ほんの僅かな小憩で俺達はまた、駆け出す。
視線は自然に下を向いている。
今すぐにでも、体を休めたいんだ。
だけど、それをする暇はない。
ここはもう半分で渡り切れる。
が、
「っ嘘だろ......」
中口が足を止め、意図せず、顔を上げる......
そこには、見覚えのある合羽があった。
突如、血走った眼が駆け寄ってくる。
足が竦む。
「お前だけでも!」
声が俺の胸を叩く。
「逃げろ!」
すまん、中口。
俺は中口を背に後ろを向く。
一、二、三。
と、何かが破裂するような音がした後、辺りが自分の息で一杯になる。
階段を降りて、体育館に入る。
闇が広がるばかり。
電気を付けたら、怪物が分かってしまう。
だから、俺は電気を付けずに月の光を頼りに探し出す。
やっとのことで見つけ、鍵を閉める。
俺は隠しにあるスマホのロックを外して、電話に110と入れた。
すると、ぴちゃりぴちゃり。
あいつの足音が聞こえる。
どくん......どくん......
幸い、電話の音は小さい。
大丈夫だ、鍵も掛けてる。
どくんっ。

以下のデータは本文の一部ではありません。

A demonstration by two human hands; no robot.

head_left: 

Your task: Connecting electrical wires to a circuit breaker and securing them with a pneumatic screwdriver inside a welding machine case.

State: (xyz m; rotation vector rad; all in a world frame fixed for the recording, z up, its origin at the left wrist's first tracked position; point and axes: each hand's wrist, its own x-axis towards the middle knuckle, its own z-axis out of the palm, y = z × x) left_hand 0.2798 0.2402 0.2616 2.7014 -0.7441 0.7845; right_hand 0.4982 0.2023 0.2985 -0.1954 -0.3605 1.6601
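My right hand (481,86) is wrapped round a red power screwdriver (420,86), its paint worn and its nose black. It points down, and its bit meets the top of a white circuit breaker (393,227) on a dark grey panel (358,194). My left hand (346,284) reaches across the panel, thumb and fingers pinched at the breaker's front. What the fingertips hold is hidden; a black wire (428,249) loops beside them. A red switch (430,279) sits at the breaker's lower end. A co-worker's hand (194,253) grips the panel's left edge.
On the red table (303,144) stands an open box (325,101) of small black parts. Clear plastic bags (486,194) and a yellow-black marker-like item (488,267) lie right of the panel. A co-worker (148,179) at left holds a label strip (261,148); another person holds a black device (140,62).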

どくんっ。
心臓な鼓動がみるみる大きくなる。
どくん! どくん!
ぴちゃり......ぴちゃ......ぴち......
通り過ぎた......?
この数秒の間に、通話は繋がらないが、俺は安堵で胸を撫で下ろす。
きぃ......ききききききき......きぃぃぃぃぃぃぃ!
少しの隙間から手が出てきて、それが甲高く閉扉を剥がす。
眼前に合羽男。
俺は座したまま、下がろうと手足を地に擦る。
しかし、跳び箱やマットが邪魔をする。
最期の俺の視界には手だけが映されていた。
ぽたっ......ぽた。
赤い何かがマットから滴り落ちる。
〈事件ですか? 事故ですか?〉
先には電源の入ったスマホが。
〈......大丈夫ですか? 話せますか......?〉
その声に、ぽたっ、と返す。
〈......〉
学校はいつもの静寂になる。
聞こえるのは鳥と虫の鳴き声......そして、水の音だけである。